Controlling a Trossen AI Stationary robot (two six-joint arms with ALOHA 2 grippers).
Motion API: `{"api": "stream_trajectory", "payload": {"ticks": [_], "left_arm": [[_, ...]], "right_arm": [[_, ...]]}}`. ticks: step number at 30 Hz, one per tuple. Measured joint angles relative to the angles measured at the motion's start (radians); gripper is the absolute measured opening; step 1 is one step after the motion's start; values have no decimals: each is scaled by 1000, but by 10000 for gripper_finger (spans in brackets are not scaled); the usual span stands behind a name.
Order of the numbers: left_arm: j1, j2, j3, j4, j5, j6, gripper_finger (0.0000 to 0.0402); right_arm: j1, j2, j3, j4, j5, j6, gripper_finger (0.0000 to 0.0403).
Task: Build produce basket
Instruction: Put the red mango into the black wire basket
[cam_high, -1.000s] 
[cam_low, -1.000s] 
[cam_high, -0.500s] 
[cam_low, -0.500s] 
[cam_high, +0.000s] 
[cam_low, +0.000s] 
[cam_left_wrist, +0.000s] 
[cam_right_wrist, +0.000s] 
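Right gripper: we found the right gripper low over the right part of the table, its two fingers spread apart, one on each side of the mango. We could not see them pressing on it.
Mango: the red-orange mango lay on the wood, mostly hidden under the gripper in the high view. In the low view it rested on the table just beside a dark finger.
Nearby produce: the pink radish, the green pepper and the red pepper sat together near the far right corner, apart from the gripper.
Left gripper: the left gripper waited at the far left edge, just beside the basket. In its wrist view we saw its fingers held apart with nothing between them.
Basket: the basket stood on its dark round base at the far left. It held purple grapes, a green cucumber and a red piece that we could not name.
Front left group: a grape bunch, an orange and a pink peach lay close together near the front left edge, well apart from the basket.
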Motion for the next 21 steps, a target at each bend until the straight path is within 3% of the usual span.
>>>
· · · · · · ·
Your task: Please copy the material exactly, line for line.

Answer:
Controlling a Trossen AI Stationary robot (two six-joint arms with ALOHA 2 grippers).
Motion API: `{"api": "stream_trajectory", "payload": {"ticks": [_], "left_arm": [[_, ...]], "right_arm": [[_, ...]]}}`. ticks: step number at 30 Hz, one per tuple. Measured joint angles relative to the angles measured at the motion's start (radians); gripper is the absolute measured opening; step 1 is one step after the motion's start; values have no decimals: each is scaled by 1000, but by 10000 for gripper_finger (spans in brackets are not scaled); the usual span stands behind a name.
Order of the numbers: left_arm: j1, j2, j3, j4, j5, j6, gripper_finger (0.0000 to 0.0402); right_arm: j1, j2, j3, j4, j5, j6, gripper_finger (0.0000 to 0.0403).
Task: Build produce basket
Instruction: Put the red mango into the black wire basket
[cam_high, -1.000s] 
[cam_low, -1.000s] 
[cam_high, -0.500s] 
[cam_low, -0.500s] 
[cam_high, +0.000s] 
[cam_low, +0.000s] 
[cam_left_wrist, +0.000s] 
[cam_right_wrist, +0.000s] 
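Right gripper: we found the right gripper low over the right part of the table, its two fingers spread apart, one on each side of the mango. We could not see them pressing on it.
Mango: the red-orange mango lay on the wood, mostly hidden under the gripper in the high view. In the low view it rested on the table just beside a dark finger.
Nearby produce: the pink radish, the green pepper and the red pepper sat together near the far right corner, apart from the gripper.
Left gripper: the left gripper waited at the far left edge, just beside the basket. In its wrist view we saw its fingers held apart with nothing between them.
Basket: the basket stood on its dark round base at the far left. It held purple grapes, a green cucumber and a red piece that we could not name.
Front left group: a grape bunch, an orange and a pink peach lay close together near the front left edge, well apart from the basket.
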Motion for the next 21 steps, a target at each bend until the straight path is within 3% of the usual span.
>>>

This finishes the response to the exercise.